Plaintiffs appeal only their claims under NHPA and NEPA. The plaintiffs did not seek a stay of the district court's order pending appeal. The Exchange was finalized on March 12, 1998.


The United States has waived sovereign immunity in this case pursuant to 5 U.S.C. § 702. We have jurisdiction pursuant to 28 U.S.C. § 1291. Because the district court decided the case on a motion for summary judgment, we review that determination de novo. Neighbors of Cuddy Mountain v. United States Forest Service, 137 F.3d 1372, 1376 (9th Cir.1998). An agency's factual findings should be "overturned only if they are arbitrary and capricious." Sierra Club v. Clark, 756 F.2d 686, 691 (9th Cir.1985).




The Muckleshoot Tribe is made up principally of descendants of tribes or bands that were parties to the Treaty of Point Elliott and the Treaty of Medicine Creek. The Tribe was organized pursuant to the Indian Reorganization Act of June 18, 1934. See United States v. State of Washington, 384 F.Supp. 312, 366 (W.D.Wash.1974). The United States, acting by and through the Secretary of the Interior and his duly authorized delegatees, has consistently recognized the Muckleshoot Tribe as the political successor in interest to certain of the Indian tribes, bands and villages that were parties to the Treaty of Point Elliott or the Treaty of Medicine Creek. Id.


The Indian ancestors to the present Muckleshoot Tribe included people from villages on the Green and White Rivers that form part of the drainage for Huckleberry Mountain. The Tribe alleges that for thousands of years, the ancestors of present tribal members used Huckleberry Mountain for cultural, religious, and resource purposes--uses that continue to the present day. The Forest Service lands exchanged to Weyerhaeuser were part of the Tribe's ancestral grounds.


Section 10 of NHPA requires that, prior to any federal undertaking, the relevant federal agency "take into account the effect of the undertaking on any district, site, building, structure, or object that is included in or eligible for inclusion in the National Register" and "afford the Advisory Council on Historic Preservation ... a reasonable opportunity to comment with regard to such undertaking." 16 U.S.C. § 470f; see also Hoonah Indian Ass'n v. Morrison, 170 F.3d 1223, 1999 WL 156061 * 7 (9th Cir. March 24, 1999); 36 C.F.R. § 800. The Exchange was such an undertaking. 36 C.F.R. § 800.2(o).

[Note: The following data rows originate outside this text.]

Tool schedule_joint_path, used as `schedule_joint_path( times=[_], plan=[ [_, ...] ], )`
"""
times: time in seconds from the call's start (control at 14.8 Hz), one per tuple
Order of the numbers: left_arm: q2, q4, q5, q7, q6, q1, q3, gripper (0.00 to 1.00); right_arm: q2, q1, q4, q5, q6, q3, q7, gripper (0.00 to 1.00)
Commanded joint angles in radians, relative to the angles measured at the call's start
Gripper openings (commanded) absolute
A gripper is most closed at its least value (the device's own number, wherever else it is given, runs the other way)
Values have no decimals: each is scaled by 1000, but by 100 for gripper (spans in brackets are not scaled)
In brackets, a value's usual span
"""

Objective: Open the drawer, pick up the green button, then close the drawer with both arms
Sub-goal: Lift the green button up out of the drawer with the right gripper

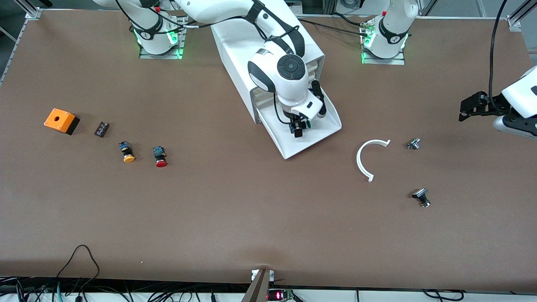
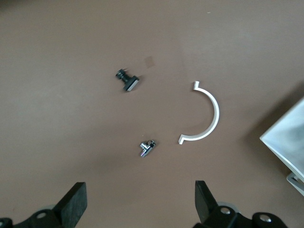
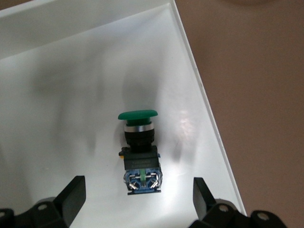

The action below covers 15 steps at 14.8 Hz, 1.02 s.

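The drawer [image 1: 325, 126] stands pulled out of the white cabinet [image 1: 235, 54], toward the front camera. The green-capped button [image 3: 139, 142] lies on its side on the drawer floor [image 3: 71, 95], near one side wall. My right gripper [image 1: 298, 130] hangs open just above it. In the right wrist view the right gripper [image 3: 137, 189] has its fingers on either side of the button's blue end, clear of it. From the front the hand hides most of the button. My left gripper [image 1: 461, 111] waits open and holding nothing over the table at the left arm's end; the left gripper [image 2: 140, 191] shows bare table between its fingers.
A white curved piece [image 1: 369, 157] and two small metal parts [image 1: 413, 144] [image 1: 421, 197] lie toward the left arm's end. Toward the right arm's end lie a red-capped button [image 1: 160, 156], an orange-capped button [image 1: 127, 152], a small black part [image 1: 101, 128] and an orange box [image 1: 61, 121].
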Motion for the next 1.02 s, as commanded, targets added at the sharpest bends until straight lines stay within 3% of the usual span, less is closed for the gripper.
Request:
schedule_joint_path(
  times=[0.0, 0.68, 0.81, 0.95],
  plan=[
    [18, 15, 40, -76, -33, -5, -3, 100, 36, 11, 30, -11, 45, -20, -1, 100],
    [24, 24, 23, -73, -42, -5, -6, 100, 50, 20, -17, -12, 107, -20, 6, 99],
    [24, 25, 21, -74, -41, -5, -6, 100, 52, 19, -19, -14, 107, -20, 2, 90],
    [24, 24, 15, -71, -42, -2, -5, 100, 52, 19, -28, -12, 122, -20, -5, 70]
  ],
)
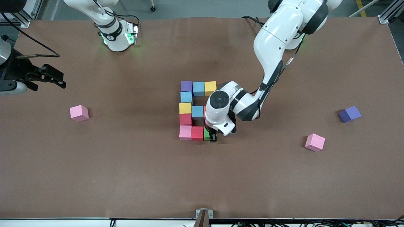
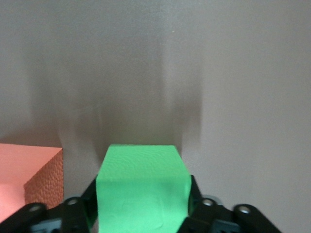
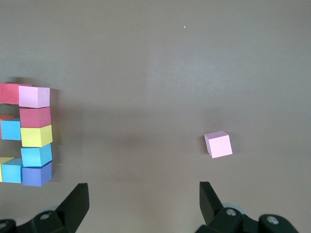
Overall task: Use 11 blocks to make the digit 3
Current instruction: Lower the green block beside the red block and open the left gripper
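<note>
Green matte cube (image 2: 141,187) seated at end of nearest row, beside red matte cube (image 1: 197,133). Left claw (image 1: 213,137) astride it, grip state indeterminate. Next: lift clear. Right claw (image 3: 144,201) apart, waiting.

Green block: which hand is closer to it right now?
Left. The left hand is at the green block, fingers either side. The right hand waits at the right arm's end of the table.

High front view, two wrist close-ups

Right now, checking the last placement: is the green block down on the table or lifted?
Down: the green block sits level beside the red block, between the left gripper fingers.
</note>
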### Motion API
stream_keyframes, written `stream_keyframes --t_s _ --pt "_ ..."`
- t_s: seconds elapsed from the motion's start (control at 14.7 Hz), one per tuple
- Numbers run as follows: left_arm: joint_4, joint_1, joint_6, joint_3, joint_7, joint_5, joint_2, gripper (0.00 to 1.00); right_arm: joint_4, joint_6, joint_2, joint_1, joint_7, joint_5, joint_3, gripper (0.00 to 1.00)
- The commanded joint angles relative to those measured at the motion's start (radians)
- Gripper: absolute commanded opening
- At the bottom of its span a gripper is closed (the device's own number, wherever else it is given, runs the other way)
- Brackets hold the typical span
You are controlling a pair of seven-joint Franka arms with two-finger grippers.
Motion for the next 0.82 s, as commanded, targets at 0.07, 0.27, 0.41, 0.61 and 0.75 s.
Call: stream_keyframes --t_s 0.07,0.27,0.41,0.61,0.75 --pt "0.021 0.003 -0.002 0.005 0.02 0.015 -0.004 1.0 -0.012 0.011 -0.02 -0.002 0.0 -0.017 0.004 1.0" --pt "0.021 0.01 -0.053 0.006 0.043 0.02 -0.064 1.0 -0.012 0.017 -0.019 0.004 0.001 -0.017 0.005 1.0" --pt "0.022 0.009 -0.1 -0.001 0.126 0.015 -0.113 1.0 -0.012 0.025 -0.019 0.004 0.001 -0.017 0.005 1.0" --pt "0.024 0.05 -0.114 -0.003 0.261 0.009 -0.188 1.0 -0.012 0.026 -0.019 0.005 0.001 -0.017 0.007 1.0" --pt "0.022 0.107 -0.168 -0.014 0.386 0.002 -0.261 1.0 -0.012 0.028 -0.019 0.007 0.003 -0.017 0.008 1.0"
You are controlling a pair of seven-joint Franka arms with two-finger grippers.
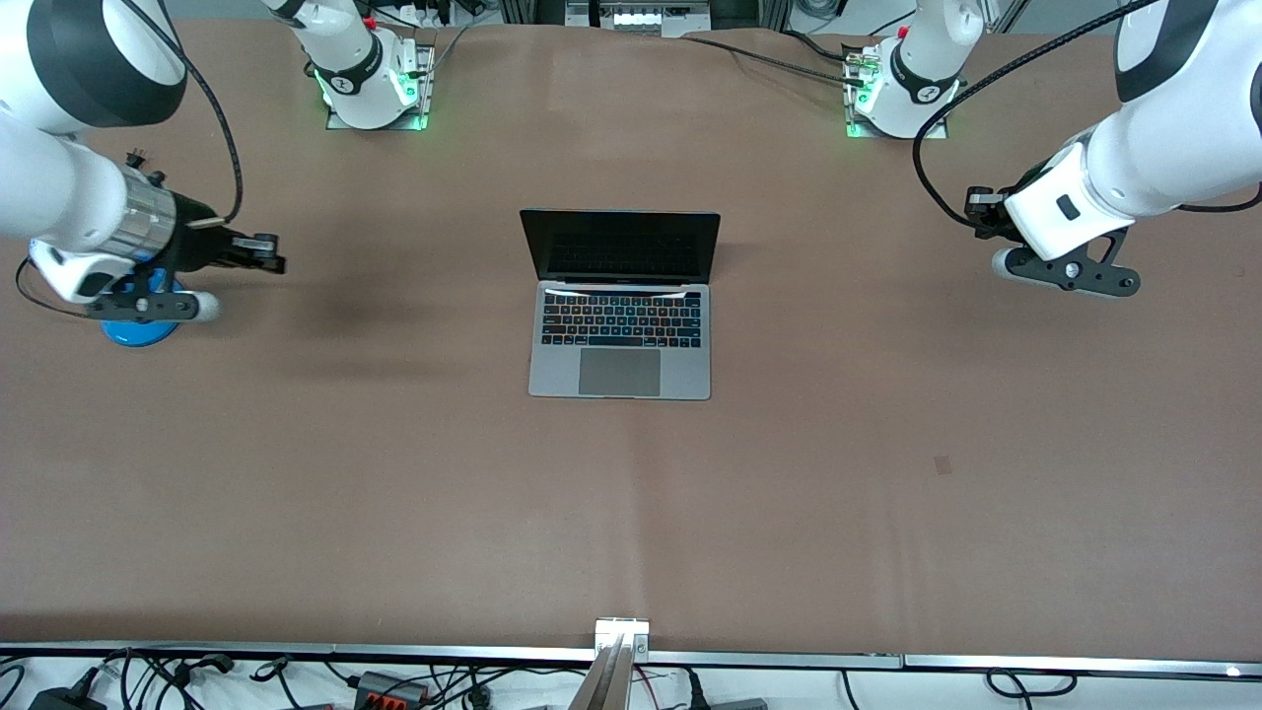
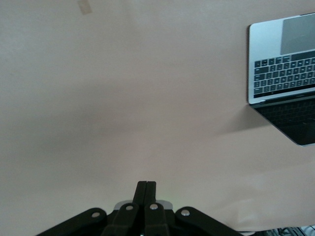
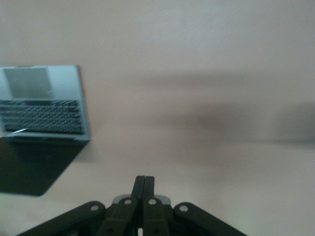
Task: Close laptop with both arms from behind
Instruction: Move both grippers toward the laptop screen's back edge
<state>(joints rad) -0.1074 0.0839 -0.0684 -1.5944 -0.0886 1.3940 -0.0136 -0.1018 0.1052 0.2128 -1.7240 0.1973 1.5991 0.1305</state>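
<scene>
The laptop (image 1: 619, 330) stands open in the middle of the table, its black screen upright and facing the front camera. My right gripper (image 1: 268, 256) is shut and empty, up in the air over bare table toward the right arm's end, pointing at the laptop. My left gripper (image 1: 976, 209) is shut and empty, over bare table toward the left arm's end, also pointing at the laptop. Both are well apart from it. The left wrist view shows the shut left gripper (image 2: 146, 184) and the laptop (image 2: 280, 73). The right wrist view shows the shut right gripper (image 3: 145, 179) and the laptop (image 3: 44, 108).
A blue round object (image 1: 138, 330) lies on the table under the right arm's wrist. A small dark mark (image 1: 944, 464) is on the brown table cover nearer to the front camera. A metal rail (image 1: 621, 651) and cables run along the front edge.
</scene>
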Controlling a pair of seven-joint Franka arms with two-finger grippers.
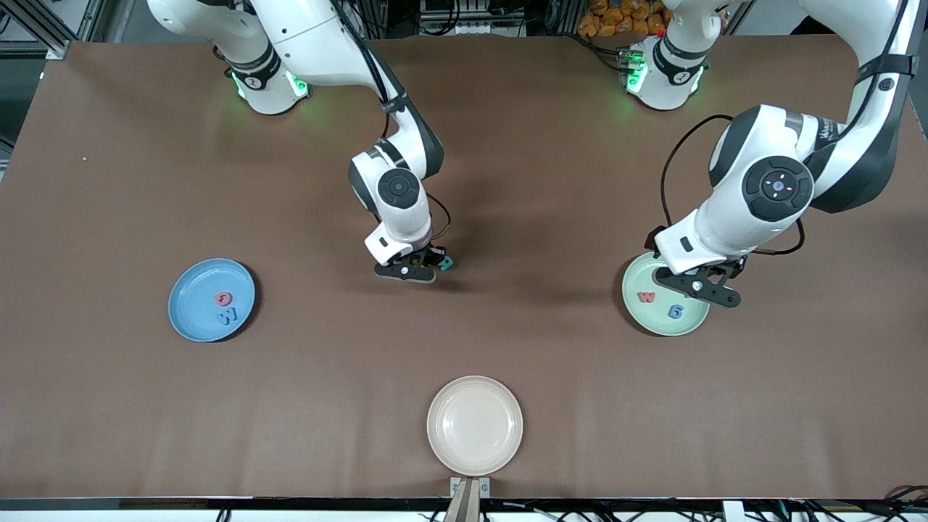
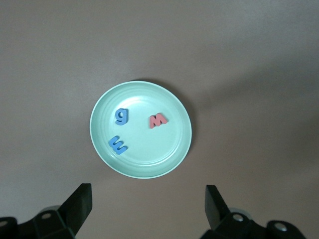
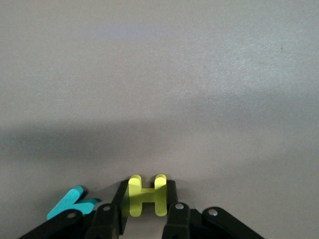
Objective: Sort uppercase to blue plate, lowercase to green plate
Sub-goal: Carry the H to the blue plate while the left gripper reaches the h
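Mid-table, right tool (image 3: 144,211) clamped on yellow H (image 3: 146,195); left tool (image 2: 147,209) spread apart over green plate (image 2: 177,159).

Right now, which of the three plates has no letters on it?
The beige plate, nearest the front camera, holds nothing. The blue plate carries two letters and the green plate, under the left end effector, carries three.

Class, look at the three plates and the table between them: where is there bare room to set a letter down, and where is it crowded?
The beige plate is wholly bare. The blue plate holds two letters mid-plate, leaving bare rim room around them. The brown table lies bare between the blue and beige plates. Crowded: the green plate, three letters under the open left gripper, and the spot where the right gripper pinches the yellow H.
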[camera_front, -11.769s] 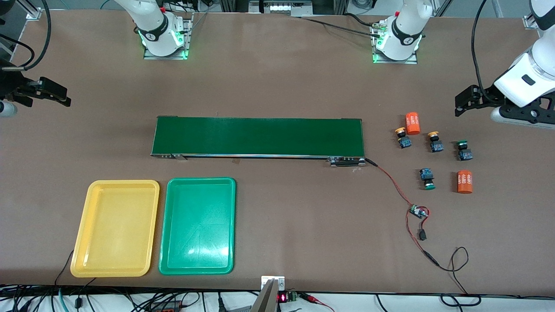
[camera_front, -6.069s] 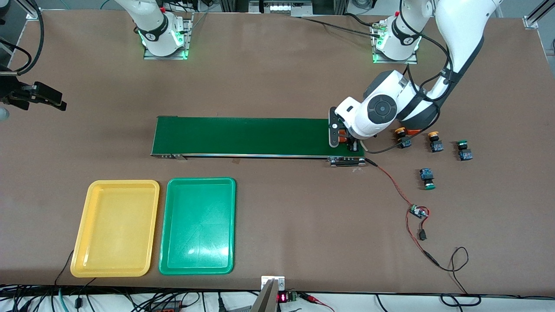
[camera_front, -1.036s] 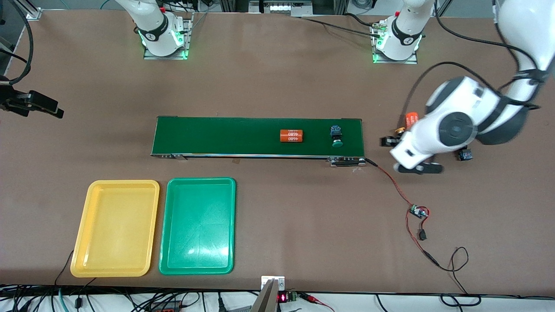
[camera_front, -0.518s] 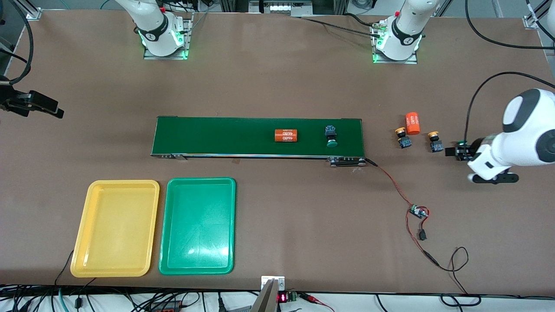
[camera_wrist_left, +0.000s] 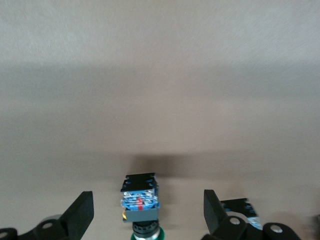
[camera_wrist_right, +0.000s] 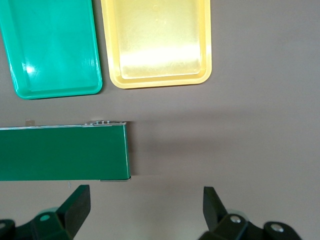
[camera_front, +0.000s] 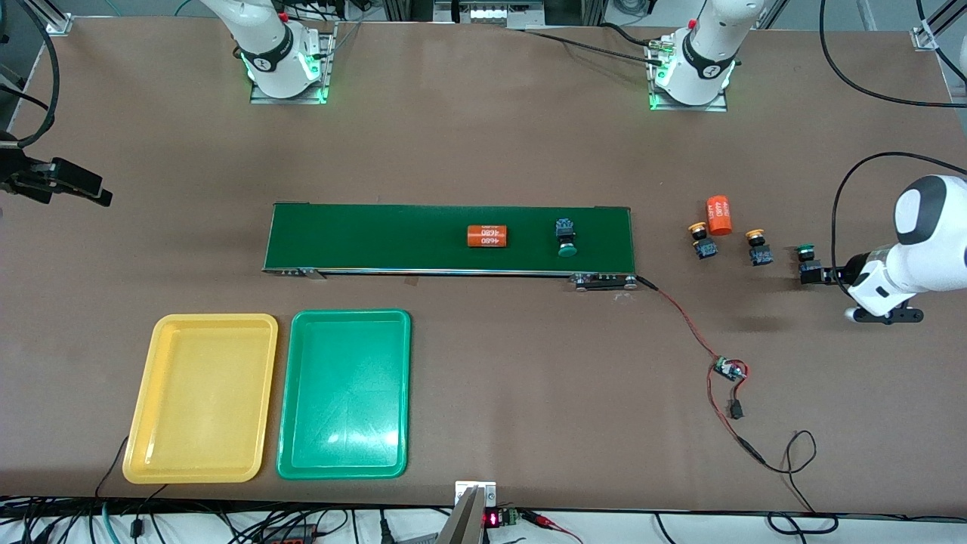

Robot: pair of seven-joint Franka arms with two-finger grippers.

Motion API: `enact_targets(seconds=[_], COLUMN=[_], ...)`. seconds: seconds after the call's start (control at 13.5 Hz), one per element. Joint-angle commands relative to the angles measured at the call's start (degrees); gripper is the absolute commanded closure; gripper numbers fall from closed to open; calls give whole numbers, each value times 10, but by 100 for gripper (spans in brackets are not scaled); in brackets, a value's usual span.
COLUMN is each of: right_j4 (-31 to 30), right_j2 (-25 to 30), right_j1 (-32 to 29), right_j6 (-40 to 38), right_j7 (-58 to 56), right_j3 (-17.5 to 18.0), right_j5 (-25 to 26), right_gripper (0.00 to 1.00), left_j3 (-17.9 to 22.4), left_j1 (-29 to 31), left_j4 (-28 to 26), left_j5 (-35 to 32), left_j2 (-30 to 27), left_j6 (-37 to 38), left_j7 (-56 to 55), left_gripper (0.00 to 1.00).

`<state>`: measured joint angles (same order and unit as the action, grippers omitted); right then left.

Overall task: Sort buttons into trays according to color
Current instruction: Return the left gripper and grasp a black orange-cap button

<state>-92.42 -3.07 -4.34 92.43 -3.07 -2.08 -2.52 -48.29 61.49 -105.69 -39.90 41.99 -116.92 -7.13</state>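
My right claw [camera_front: 106, 198] waits wide apart over bare surface [camera_front: 483, 136]. My left claw [camera_wrist_left: 149, 212] sits spread around a green button [camera_front: 808, 262]. I should squeeze its body evenly and lift straight.

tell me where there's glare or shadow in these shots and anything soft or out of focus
Front view: glare patches on the green tray, a soft shadow on the table near the left arm. Right wrist view: bright glare across the yellow tray, a small highlight on the green one. Left wrist view: a broad shadow band on the table, a dark shadow by the green-capped button, whose cap looks soft at the frame edge.
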Motion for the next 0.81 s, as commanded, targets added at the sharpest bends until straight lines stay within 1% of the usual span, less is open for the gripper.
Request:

We have held that Section 106 of NHPA is a "stop, look, and listen" provision that requires each federal agency to consider the effects of its programs. See Apache Survival Coalition v. United States, 21 F.3d 895, 906 (9th Cir.1994). Under NHPA, a federal agency must make a reasonable and good faith effort to identify historic properties, 36 C.F.R. § 800.4(b); determine whether identified properties are eligible for listing on the National Register based on criteria in 36 C.F.R. § 60.4; assess the effects of the undertaking on any eligible historic properties found, 36 C.F .R. §§ 800.4(c), 800.5, 800.9(a); determine whether the effect will be adverse, 36 C.F.R. §§ 800.5(c), 800.9(b); and avoid or mitigate any adverse effects, 36 C.F.R. §§ 800.8(e), 800.9(c). The Forest Service must confer with the State Historic Preservation Officer ("SHPO") and seek the approval of the Advisory Council on Historic Preservation ("Council").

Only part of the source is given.